What you have to do:
What you return should be the complete listing, unchanged, with no pictures in it.

Supplied information:
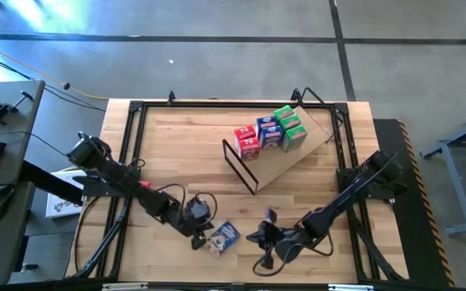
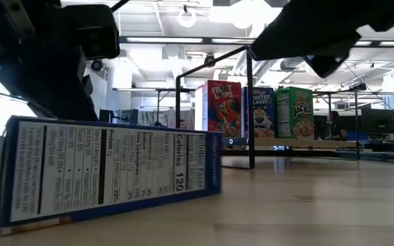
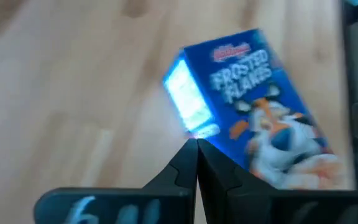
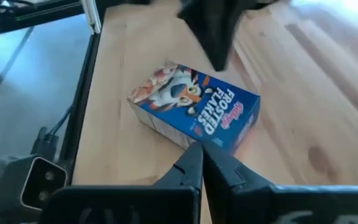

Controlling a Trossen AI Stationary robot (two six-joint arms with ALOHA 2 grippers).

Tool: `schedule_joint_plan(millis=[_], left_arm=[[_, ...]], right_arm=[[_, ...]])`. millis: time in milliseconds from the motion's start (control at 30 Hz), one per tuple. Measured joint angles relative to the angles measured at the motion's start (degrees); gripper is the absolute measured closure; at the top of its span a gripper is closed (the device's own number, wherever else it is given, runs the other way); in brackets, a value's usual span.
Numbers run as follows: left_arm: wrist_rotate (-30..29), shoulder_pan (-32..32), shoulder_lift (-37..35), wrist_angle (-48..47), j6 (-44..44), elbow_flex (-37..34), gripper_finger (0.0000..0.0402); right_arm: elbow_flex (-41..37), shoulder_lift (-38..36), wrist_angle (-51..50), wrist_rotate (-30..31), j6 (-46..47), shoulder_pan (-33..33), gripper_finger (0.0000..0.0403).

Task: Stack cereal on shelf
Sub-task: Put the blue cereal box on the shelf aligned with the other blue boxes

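Down at the counter's (image 1: pixel 176 137) near edge a blue Frosted Flakes box (image 1: pixel 222 238) lies flat on its back, printed front up, long axis running diagonally across the boards. It sits between the two hands, held by neither: the left hand (image 1: pixel 198 235), fingers pressed together and empty, is just beside one end, the right hand (image 1: pixel 257 238), likewise closed on nothing, near the other. Farther back the slanted shelf (image 1: pixel 275 166) carries red, blue and green cereal boxes (image 1: pixel 270 133) upright in a cluster at its upper part
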Motion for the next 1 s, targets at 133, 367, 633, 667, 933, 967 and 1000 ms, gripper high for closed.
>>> schedule_joint_plan(millis=[133,367,633,667,933,967,1000], left_arm=[[0.38,-0.14,0.88,2.25,0.97,0.04,0.0401],[1.24,6.12,2.28,3.30,3.32,0.16,0.0401],[8.91,9.74,7.87,12.84,4.90,0.03,0.0402],[9.32,9.83,8.39,13.47,4.77,0.03,0.0401],[10.11,9.74,8.69,16.71,4.57,-0.01,0.0402],[10.20,9.78,8.58,17.20,4.73,-0.01,0.0401],[10.40,9.82,8.52,17.34,4.90,-0.01,0.0402]], right_arm=[[-0.12,0.57,-1.03,-1.43,6.93,0.02,0.0403],[-0.01,6.76,2.51,-5.68,11.87,-0.93,0.0403],[0.74,10.88,3.03,-4.96,19.06,-3.49,0.0403],[0.74,11.04,3.31,-5.24,19.93,-3.78,0.0403],[0.74,11.28,5.25,-7.12,21.79,-5.54,0.0403],[0.74,11.28,5.70,-7.29,21.88,-5.58,0.0403],[0.74,11.28,5.98,-7.67,22.04,-5.67,0.0403]])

Solution to the exercise:
Controlling a Trossen AI Stationary robot (two six-joint arms with ALOHA 2 grippers).

Tool: `schedule_joint_plan(millis=[_], left_arm=[[_, ...]], right_arm=[[_, ...]])`. millis: time in milliseconds from the motion's start (control at 30 Hz), one per tuple. Measured joint angles relative to the angles measured at the motion's start (degrees); gripper is the absolute measured closure; at the top of its span a gripper is closed (the device's own number, wherever else it is given, runs the other way); in brackets, a value's usual span.
Numbers run as follows: left_arm: wrist_rotate (-30..29), shoulder_pan (-32..32), shoulder_lift (-37..35), wrist_angle (-48..47), j6 (-44..44), elbow_flex (-37..34), gripper_finger (0.0000..0.0402); right_arm: elbow_flex (-41..37), shoulder_lift (-38..36), wrist_angle (-51..50), wrist_rotate (-30..31), j6 (-46..47), shoulder_pan (-33..33), gripper_finger (0.0000..0.0403).

Task: Stack cereal on shelf
Sub-task: Put the blue cereal box on the shelf aligned with the other blue boxes

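Down at the counter's (image 1: pixel 176 137) near edge a blue Frosted Flakes box (image 1: pixel 222 238) lies flat on its back, printed front up, long axis running diagonally across the boards. It sits between the two hands, held by neither: the left hand (image 1: pixel 198 235), fingers pressed together and empty, is just beside one end, the right hand (image 1: pixel 257 238), likewise closed on nothing, near the other. Farther back the slanted shelf (image 1: pixel 275 166) carries red, blue and green cereal boxes (image 1: pixel 270 133) upright in a cluster at its upper part
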Motion for the next 1 s, targets at 133, 367, 633, 667, 933, 967 and 1000 ms, gripper high for closed.
>>> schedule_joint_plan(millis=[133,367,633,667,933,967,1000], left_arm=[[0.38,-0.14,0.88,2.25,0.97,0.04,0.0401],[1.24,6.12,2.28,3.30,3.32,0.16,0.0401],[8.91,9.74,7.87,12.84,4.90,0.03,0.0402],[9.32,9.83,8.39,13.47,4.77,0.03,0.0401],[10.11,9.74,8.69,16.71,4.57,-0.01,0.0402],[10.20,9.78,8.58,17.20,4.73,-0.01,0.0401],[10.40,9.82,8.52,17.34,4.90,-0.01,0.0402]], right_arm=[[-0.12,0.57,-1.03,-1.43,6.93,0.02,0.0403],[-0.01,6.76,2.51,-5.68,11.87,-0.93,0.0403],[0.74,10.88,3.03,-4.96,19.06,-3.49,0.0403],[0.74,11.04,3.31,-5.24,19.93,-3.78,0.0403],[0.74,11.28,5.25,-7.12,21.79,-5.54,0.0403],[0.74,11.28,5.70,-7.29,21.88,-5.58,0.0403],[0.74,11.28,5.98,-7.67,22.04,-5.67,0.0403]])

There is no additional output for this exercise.